Tonight I've been forcing most of my energy into studying for that damn CNA certification test I have coming up, all the while stressed about school and work and money and guys. Worried that Crystal won't be able to pay rent when.. if... she moves in this June. Worried if I'm to Erik even a fraction of what he is to me. Mostly, irritated that this stupid book is going to take me so long to finish when half of it is common sense anyways. I hate studying; I've never had to before.
In the middle of my piss-fest, I glanced over towards the window, and caught a reflection of this girl, lying ass-up, hair in a messy bun, head-first into a sea of books and notebooks taking notes, kicking her ankles in frustration. She had her phone in her hand, smiling to hear his ringtone
play. Right then, that moment, I caught a reflection of myself for the first time being exactly the person I've always wanted to be. I'm a 12 year old fantasy version of myself, and the more I think about it- is there any better kind?

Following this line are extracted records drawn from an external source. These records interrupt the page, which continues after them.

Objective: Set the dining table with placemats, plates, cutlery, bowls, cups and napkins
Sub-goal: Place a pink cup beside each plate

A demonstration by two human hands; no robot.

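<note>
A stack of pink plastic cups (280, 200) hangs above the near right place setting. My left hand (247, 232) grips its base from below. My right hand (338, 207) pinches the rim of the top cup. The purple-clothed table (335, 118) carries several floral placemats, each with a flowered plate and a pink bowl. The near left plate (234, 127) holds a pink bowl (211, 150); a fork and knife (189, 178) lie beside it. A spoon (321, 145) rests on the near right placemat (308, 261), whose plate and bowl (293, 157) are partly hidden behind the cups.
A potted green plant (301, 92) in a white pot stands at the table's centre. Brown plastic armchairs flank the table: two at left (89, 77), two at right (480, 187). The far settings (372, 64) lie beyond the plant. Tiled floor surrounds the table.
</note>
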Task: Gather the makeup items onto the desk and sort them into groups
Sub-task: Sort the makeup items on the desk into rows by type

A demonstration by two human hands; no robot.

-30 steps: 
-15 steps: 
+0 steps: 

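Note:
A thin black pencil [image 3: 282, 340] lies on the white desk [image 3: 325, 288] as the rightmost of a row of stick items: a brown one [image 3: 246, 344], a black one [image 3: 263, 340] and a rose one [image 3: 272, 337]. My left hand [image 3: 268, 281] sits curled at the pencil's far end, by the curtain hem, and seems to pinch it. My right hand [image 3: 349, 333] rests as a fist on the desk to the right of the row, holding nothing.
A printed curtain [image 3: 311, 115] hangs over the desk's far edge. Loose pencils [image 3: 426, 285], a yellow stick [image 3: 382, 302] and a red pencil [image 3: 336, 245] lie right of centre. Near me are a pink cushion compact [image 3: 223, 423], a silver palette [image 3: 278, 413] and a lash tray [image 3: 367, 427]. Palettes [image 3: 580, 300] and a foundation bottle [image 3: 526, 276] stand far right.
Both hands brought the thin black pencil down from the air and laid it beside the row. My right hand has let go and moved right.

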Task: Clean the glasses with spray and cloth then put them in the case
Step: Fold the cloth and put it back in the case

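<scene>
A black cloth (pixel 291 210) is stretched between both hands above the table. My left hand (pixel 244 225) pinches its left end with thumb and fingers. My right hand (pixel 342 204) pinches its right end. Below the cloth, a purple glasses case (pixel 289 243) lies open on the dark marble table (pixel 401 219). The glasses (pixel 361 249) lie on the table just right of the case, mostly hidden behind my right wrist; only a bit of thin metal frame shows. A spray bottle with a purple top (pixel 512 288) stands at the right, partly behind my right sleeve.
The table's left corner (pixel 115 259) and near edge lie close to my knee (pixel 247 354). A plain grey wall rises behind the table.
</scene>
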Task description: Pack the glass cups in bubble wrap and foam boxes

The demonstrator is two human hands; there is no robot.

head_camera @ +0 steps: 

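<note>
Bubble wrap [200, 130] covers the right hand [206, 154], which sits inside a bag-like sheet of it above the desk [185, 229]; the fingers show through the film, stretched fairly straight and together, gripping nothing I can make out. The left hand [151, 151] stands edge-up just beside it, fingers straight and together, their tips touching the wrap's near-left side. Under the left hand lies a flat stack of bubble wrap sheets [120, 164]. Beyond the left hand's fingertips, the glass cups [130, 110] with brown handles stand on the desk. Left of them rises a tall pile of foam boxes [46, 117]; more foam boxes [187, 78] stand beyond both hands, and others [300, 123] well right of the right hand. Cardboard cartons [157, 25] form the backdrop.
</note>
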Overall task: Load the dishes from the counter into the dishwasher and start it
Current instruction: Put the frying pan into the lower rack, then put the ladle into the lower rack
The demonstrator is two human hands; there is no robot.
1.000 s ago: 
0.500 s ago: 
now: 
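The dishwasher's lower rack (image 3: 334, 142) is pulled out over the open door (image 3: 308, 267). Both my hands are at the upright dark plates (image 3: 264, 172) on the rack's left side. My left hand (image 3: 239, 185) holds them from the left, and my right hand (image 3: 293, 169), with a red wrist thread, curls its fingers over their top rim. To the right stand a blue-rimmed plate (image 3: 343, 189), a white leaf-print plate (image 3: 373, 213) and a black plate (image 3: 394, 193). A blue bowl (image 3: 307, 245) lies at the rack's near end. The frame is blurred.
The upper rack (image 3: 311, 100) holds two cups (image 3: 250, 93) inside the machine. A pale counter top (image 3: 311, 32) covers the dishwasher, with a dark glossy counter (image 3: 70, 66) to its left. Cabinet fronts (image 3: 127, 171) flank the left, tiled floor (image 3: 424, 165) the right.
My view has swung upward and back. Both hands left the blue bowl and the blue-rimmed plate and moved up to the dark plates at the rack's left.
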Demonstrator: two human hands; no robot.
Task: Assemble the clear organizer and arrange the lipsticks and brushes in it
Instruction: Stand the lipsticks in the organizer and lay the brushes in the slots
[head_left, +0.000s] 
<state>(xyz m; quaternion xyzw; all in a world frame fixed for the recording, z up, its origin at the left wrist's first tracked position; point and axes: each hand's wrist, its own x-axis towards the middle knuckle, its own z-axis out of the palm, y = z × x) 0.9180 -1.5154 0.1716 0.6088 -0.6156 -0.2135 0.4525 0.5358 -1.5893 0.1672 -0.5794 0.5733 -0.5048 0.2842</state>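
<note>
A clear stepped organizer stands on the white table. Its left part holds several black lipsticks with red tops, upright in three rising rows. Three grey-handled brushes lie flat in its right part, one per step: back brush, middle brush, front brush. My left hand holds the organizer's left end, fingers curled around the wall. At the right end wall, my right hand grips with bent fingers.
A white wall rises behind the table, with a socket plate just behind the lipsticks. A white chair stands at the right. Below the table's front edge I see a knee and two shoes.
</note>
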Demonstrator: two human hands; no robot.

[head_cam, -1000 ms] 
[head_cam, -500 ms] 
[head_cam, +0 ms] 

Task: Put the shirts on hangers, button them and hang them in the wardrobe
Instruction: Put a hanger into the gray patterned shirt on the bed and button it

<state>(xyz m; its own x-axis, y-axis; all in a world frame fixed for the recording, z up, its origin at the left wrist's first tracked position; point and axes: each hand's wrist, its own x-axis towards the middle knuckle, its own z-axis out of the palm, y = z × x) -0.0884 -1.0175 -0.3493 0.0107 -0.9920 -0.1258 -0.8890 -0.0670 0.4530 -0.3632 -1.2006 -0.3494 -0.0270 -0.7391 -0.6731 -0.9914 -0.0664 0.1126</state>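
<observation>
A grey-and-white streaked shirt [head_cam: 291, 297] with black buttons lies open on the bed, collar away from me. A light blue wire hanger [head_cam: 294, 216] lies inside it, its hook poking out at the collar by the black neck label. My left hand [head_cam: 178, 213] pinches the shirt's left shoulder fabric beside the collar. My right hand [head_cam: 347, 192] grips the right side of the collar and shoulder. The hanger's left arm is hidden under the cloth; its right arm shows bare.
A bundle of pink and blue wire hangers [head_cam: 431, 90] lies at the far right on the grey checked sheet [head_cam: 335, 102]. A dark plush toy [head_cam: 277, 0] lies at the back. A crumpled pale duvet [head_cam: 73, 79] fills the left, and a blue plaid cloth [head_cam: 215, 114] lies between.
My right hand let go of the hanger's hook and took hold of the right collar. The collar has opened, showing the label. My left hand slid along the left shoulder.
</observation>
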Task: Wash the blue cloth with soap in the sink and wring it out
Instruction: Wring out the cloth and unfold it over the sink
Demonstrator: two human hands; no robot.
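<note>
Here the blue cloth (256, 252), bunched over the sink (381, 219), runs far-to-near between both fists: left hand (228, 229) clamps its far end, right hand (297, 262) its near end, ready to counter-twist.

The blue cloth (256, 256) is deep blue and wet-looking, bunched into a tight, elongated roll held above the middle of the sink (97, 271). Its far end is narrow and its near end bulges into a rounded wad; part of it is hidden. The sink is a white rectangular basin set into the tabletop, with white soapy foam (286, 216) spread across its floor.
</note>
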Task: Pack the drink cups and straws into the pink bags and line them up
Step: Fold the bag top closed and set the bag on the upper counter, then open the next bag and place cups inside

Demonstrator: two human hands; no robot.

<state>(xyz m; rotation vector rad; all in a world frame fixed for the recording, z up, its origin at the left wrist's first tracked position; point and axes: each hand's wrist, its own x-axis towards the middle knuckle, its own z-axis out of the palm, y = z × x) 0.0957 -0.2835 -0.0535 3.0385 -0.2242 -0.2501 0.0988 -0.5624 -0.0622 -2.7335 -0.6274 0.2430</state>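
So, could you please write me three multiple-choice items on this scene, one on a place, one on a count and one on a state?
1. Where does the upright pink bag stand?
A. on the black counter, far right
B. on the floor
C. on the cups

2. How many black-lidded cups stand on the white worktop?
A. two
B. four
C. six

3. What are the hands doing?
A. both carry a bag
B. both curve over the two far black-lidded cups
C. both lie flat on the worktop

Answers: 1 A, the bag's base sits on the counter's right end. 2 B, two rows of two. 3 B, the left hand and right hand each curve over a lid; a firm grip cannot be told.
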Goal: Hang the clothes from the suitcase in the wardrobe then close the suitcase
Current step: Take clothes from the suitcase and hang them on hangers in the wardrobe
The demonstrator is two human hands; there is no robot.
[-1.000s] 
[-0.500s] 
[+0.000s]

I've become the person I wanted to become before I even understood rent, work, and stress.
I've changed a lot in this past year, since Jason mostly. I've done some amazing things, made some huge changes, and made some costly mistakes. Through the year, I've spent most of my time beating myself over not working hard enough or getting enough done, pushing myself to reach future goals, now. Obviously I can't just BE a nurse.. it's going to take a lot of time and patience and studying, and thats what I'm doing. Erik isn't perfect and neither is Crystal, but they're the bestest, and so cute- who am I to complain about that?
It's time I stop disappointing myself and start really working. I'm already who I want to be, right now. So now? Seems about time to set myself up to still be exactly who I want another eight years from now.
Time to quit my bitching; time to work.